I just wrap mine around a 6" to 8" piece of swimming pool noodle, burying the hooks in the foam. :mrgreen:


----------



## Jim (Nov 19, 2010)

nice job man!


----------



## lbursell (Nov 20, 2010)

Um... I know I'm breaking a major Guy Rule by showing my ignorance,  but what's a sabiki ? And, why is it kept in a keeper ? Some kind of rig for jigs ?
Maybe its a language thing.


----------



## Captain Ahab (Nov 20, 2010)

lbursell said:


> Um... I know I'm breaking a major Guy Rule by showing my ignorance,  but what's a sabiki ? And, why is it kept in a keeper ? Some kind of rig for jigs ?
> Maybe its a language thing.



Used to catch bait - teeeny tiny little jigs - very much a PITA when they tangle cuase they are so small


----------



## Quackrstackr (Nov 20, 2010)

We use them to catch white bass at night in the summer when they are schooling around bridge pilings.


----------



## lbursell (Nov 20, 2010)

Got it.
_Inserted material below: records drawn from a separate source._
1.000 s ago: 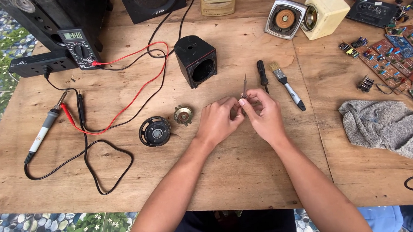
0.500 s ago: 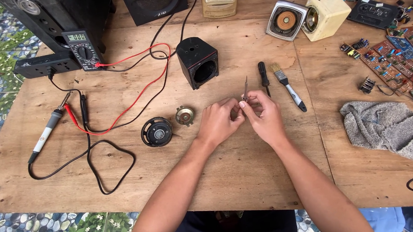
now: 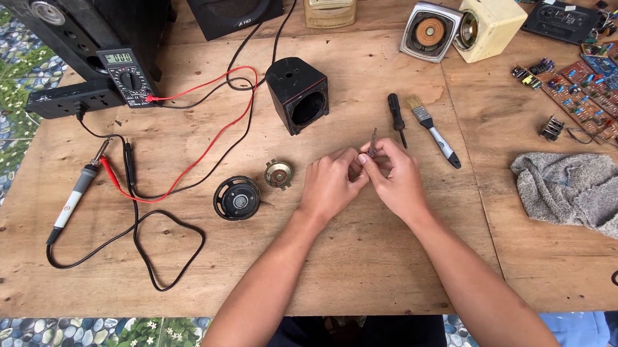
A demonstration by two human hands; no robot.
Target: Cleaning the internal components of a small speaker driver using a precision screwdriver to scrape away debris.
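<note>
My left hand (image 3: 331,183) and my right hand (image 3: 395,178) meet at the middle of the wooden table (image 3: 373,263). Together their fingertips pinch a small thin metal piece (image 3: 372,144) that sticks up between them; what it is I cannot tell. Left of my hands lie a small brass-coloured speaker part (image 3: 278,174) and a round black speaker driver (image 3: 237,198). A black speaker housing (image 3: 297,93) stands behind them, its opening facing me.
A screwdriver (image 3: 396,119) and a paintbrush (image 3: 433,132) lie just behind my right hand. A soldering iron (image 3: 78,193), a multimeter (image 3: 127,77) with red and black leads, a grey rag (image 3: 578,191), circuit boards (image 3: 586,92) and several speakers (image 3: 458,29) surround the work area.
Both hands stay together at the table's middle with only slight finger movement on the small piece. Nothing else has shifted.
</note>
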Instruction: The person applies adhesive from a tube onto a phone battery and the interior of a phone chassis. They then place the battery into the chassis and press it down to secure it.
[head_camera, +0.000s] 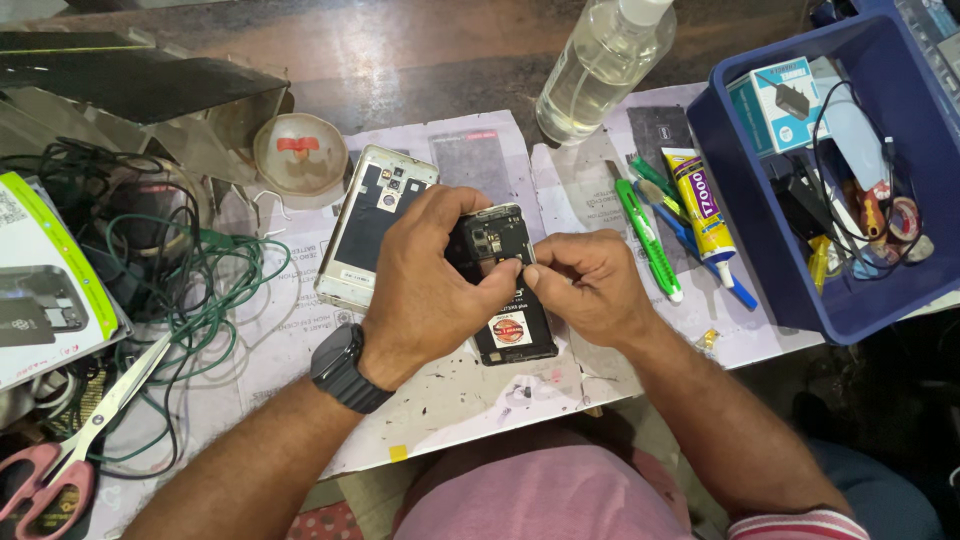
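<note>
An opened black phone (505, 290) lies back-up on the paper-covered bench, its battery and a round sticker showing. My left hand (430, 275) grips its upper left side, with a dark watch on that wrist. Fingers of my right hand (585, 285) are pinched together at the phone's upper right edge, touching my left thumb; whether they hold a small part I cannot tell. A second phone (375, 225), silver-framed with its back removed, rests just left of my left hand.
A clear liquid bottle (605, 60) stands behind. Green cutter (645, 235), glue tube (700, 205) and blue pen lie right. A blue bin (800, 290) holds cables and tools. Green wires (215, 285), pink-handled scissors (60, 465) and a small bowl (298, 150) sit left.
</note>
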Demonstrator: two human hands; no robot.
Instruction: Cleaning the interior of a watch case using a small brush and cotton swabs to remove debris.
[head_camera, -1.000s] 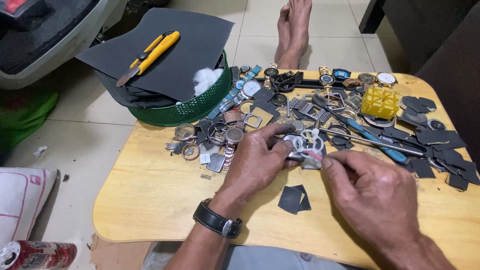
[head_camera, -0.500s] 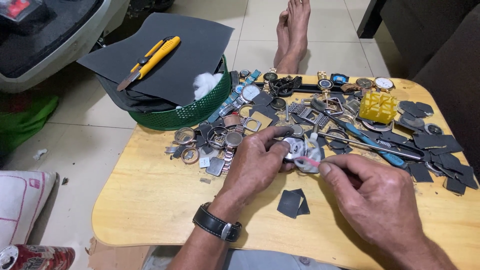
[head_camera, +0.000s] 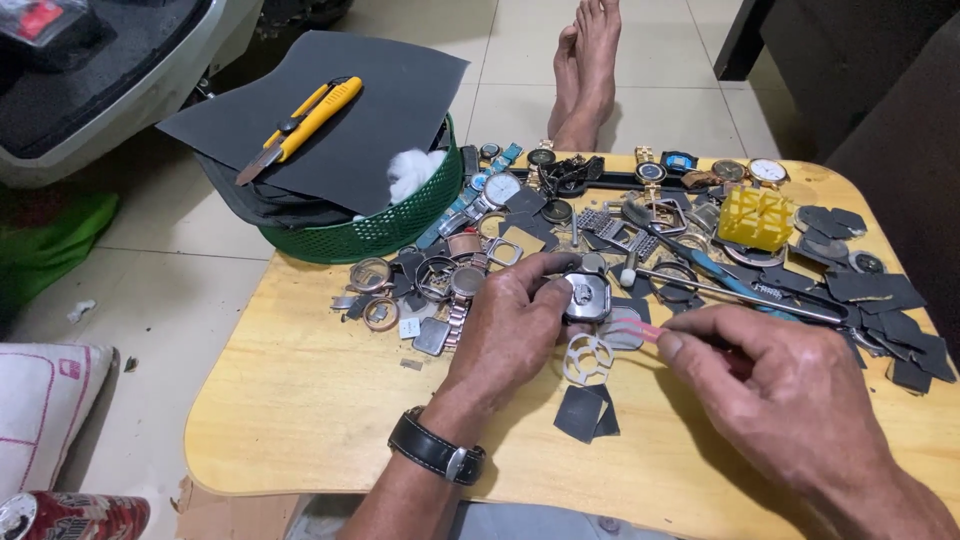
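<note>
So the watch case (head_camera: 586, 296) sits dead center of the table (head_camera: 300, 400), pinched between the thumb and fingertips of the left hand (head_camera: 510, 325), which has a black wristwatch (head_camera: 437, 452) on the wrist. At about 4 o'clock from the case the right hand (head_camera: 790, 400) is gripping pink tweezers (head_camera: 630, 328), tips aimed at the case's lower edge. Just below, at 6 o'clock, a white ring part (head_camera: 587, 358) lies on the wood, with dark sandpaper scraps (head_camera: 585, 412) further down. From 9 round to 3 o'clock it's a big mess of watch parts (head_camera: 450, 275), with a yellow plastic block (head_camera: 756, 217) at 2. At 10 o'clock a green basket (head_camera: 370, 235) holds a dark sheet (head_camera: 390, 110) with a yellow cutter (head_camera: 300, 125) on top. Somebody's bare feet (head_camera: 590, 60) are at 12.
</note>
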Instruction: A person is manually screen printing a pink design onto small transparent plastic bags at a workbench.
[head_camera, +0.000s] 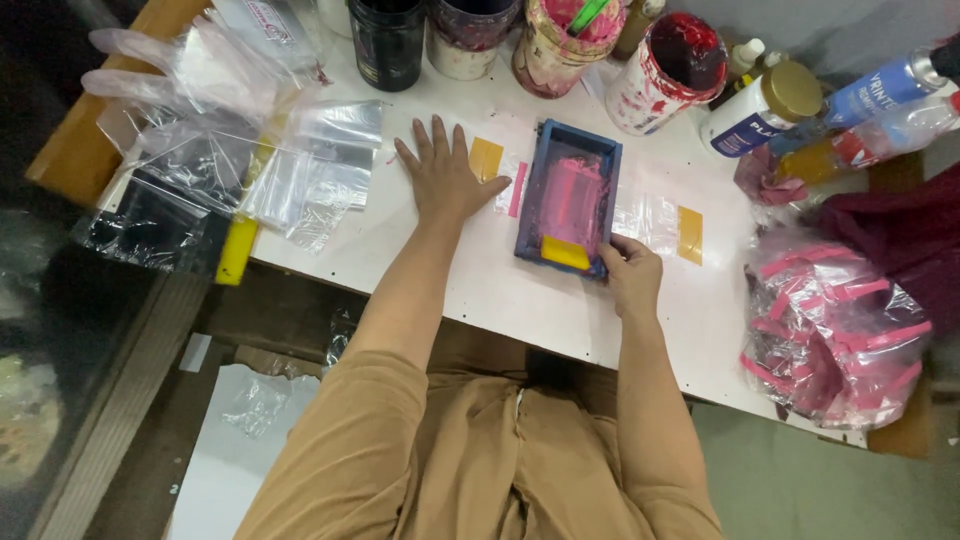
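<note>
A white counter (520, 300), speckled with small holes and edged in bare wood at 9 o'clock, fills the view; below it lie a grey floor and loose sheets. Paint tubs (560, 40) smeared with pink crowd the 12 o'clock edge, with bottles (770, 105) toward 2 o'clock. Clear plastic bags (250, 160) pile up at 10 o'clock, and a heap of pink-striped bags (830, 330) sits at 4 o'clock. Mid-counter, a blue printing frame (570, 195), pink inside, lies flat with its long axis running 12 to 6, tilted slightly toward 1. The right hand (632, 275) has its fingers closed on the frame's near end by a yellow squeegee (565, 252). The left hand (440, 175) rests flat, fingers spread and released, beside a clear bag (500, 165) at the frame's 9 o'clock.
</note>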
Multi-Multi hook crappie rig on negative steroids. I had never heard the term "sabiki" before today. Guess this was my day to learn something. Thanks, guys.


----------



## Brine (Nov 20, 2010)

I've seen a hollow rod made for using these things. You just reel in the whole thing and all the hooks go inside the rod with the rig.


----------



## fender66 (Nov 22, 2010)

Hmmmm.....I just use a seine or minnow trap. No hooks to tangle.......or, am I not getting the point :|


----------



## Quackrstackr (Nov 22, 2010)

Those rigs are mainly used in saltwater for catching bait but we do use the true sabiki rigs to catch skipjack for catfish bait around here. Those won't fit in a minnow trap and it's tough to sein below hydroelectric dams. :mrgreen:


----------



## Captain Ahab (Nov 22, 2010)

fender66 said:


> Hmmmm.....I just use a seine or minnow trap. No hooks to tangle.......or, am I not getting the point :|




Like what was said above more of a salt water thing. We use them to catch Spot and Small Bluefish etc. Mostly for bait in the 6-10" size


----------